__Collected material__:
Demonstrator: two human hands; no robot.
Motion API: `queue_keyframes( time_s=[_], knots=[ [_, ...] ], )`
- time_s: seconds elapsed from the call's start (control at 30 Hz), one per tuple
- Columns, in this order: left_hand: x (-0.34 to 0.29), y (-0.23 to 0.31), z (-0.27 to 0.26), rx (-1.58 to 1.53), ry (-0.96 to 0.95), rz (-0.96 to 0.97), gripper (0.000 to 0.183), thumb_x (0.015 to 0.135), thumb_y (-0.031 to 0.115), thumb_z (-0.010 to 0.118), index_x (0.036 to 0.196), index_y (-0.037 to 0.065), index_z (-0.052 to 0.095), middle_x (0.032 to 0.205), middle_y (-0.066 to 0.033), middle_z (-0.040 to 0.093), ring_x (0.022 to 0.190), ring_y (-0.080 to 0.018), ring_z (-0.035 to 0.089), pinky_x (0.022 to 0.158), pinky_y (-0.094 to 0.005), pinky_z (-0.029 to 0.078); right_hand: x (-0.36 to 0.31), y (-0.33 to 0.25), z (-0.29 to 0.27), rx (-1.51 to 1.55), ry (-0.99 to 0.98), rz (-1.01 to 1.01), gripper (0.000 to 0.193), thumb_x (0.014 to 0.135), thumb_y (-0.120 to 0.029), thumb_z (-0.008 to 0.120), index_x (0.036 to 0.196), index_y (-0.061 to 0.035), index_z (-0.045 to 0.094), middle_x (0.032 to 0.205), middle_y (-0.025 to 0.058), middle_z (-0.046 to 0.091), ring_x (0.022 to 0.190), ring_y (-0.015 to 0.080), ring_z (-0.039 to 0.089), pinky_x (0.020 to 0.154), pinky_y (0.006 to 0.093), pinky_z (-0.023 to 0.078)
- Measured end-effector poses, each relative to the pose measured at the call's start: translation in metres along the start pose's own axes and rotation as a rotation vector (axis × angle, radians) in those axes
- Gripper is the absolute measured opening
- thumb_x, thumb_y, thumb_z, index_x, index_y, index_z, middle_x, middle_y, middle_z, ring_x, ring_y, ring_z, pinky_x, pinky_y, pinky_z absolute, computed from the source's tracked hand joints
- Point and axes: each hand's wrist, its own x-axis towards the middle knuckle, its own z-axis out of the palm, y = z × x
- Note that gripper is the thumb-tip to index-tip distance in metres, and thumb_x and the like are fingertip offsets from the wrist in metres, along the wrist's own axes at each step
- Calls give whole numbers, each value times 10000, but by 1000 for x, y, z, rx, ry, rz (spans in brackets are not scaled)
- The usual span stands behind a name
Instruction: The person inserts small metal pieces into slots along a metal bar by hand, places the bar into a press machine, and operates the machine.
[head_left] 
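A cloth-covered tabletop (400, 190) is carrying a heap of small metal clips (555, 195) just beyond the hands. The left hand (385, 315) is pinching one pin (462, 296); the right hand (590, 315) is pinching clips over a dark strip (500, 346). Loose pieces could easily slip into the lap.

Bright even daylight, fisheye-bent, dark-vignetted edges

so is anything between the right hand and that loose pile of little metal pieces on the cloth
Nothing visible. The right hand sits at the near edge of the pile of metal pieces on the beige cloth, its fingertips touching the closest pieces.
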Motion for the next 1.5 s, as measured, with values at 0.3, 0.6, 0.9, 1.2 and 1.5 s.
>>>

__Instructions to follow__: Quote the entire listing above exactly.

__Solution__:
Demonstrator: two human hands; no robot.
Motion API: `queue_keyframes( time_s=[_], knots=[ [_, ...] ], )`
- time_s: seconds elapsed from the call's start (control at 30 Hz), one per tuple
- Columns, in this order: left_hand: x (-0.34 to 0.29), y (-0.23 to 0.31), z (-0.27 to 0.26), rx (-1.58 to 1.53), ry (-0.96 to 0.95), rz (-0.96 to 0.97), gripper (0.000 to 0.183), thumb_x (0.015 to 0.135), thumb_y (-0.031 to 0.115), thumb_z (-0.010 to 0.118), index_x (0.036 to 0.196), index_y (-0.037 to 0.065), index_z (-0.052 to 0.095), middle_x (0.032 to 0.205), middle_y (-0.066 to 0.033), middle_z (-0.040 to 0.093), ring_x (0.022 to 0.190), ring_y (-0.080 to 0.018), ring_z (-0.035 to 0.089), pinky_x (0.022 to 0.158), pinky_y (-0.094 to 0.005), pinky_z (-0.029 to 0.078); right_hand: x (-0.36 to 0.31), y (-0.33 to 0.25), z (-0.29 to 0.27), rx (-1.51 to 1.55), ry (-0.99 to 0.98), rz (-1.01 to 1.01), gripper (0.000 to 0.193), thumb_x (0.014 to 0.135), thumb_y (-0.120 to 0.029), thumb_z (-0.008 to 0.120), index_x (0.036 to 0.196), index_y (-0.061 to 0.035), index_z (-0.045 to 0.094), middle_x (0.032 to 0.205), middle_y (-0.025 to 0.058), middle_z (-0.046 to 0.091), ring_x (0.022 to 0.190), ring_y (-0.015 to 0.080), ring_z (-0.039 to 0.089), pinky_x (0.020 to 0.154), pinky_y (0.006 to 0.093), pinky_z (-0.023 to 0.078)
- Measured end-effector poses, each relative to the pose measured at the call's start: translation in metres along the start pose's own axes and rotation as a rotation vector (axis × angle, radians) in those axes
- Gripper is the absolute measured opening
- thumb_x, thumb_y, thumb_z, index_x, index_y, index_z, middle_x, middle_y, middle_z, ring_x, ring_y, ring_z, pinky_x, pinky_y, pinky_z absolute, computed from the source's tracked hand joints
- Point and axes: each hand's wrist, its own x-axis towards the middle knuckle, its own z-axis out of the palm, y = z × x
- Note that gripper is the thumb-tip to index-tip distance in metres, and thumb_x and the like are fingertip offsets from the wrist in metres, along the wrist's own axes at each step
- Calls give whole numbers, each value times 10000, but by 1000 for x, y, z, rx, ry, rz (spans in brackets are not scaled)
- The usual span stands behind a name
Instruction: The person inserts small metal pieces into slots along a metal bar by hand, places the bar into a press machine, and operates the machine.
[head_left] 
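A cloth-covered tabletop (400, 190) is carrying a heap of small metal clips (555, 195) just beyond the hands. The left hand (385, 315) is pinching one pin (462, 296); the right hand (590, 315) is pinching clips over a dark strip (500, 346). Loose pieces could easily slip into the lap.

Bright even daylight, fisheye-bent, dark-vignetted edges

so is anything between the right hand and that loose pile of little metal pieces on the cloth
Nothing visible. The right hand sits at the near edge of the pile of metal pieces on the beige cloth, its fingertips touching the closest pieces.
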Motion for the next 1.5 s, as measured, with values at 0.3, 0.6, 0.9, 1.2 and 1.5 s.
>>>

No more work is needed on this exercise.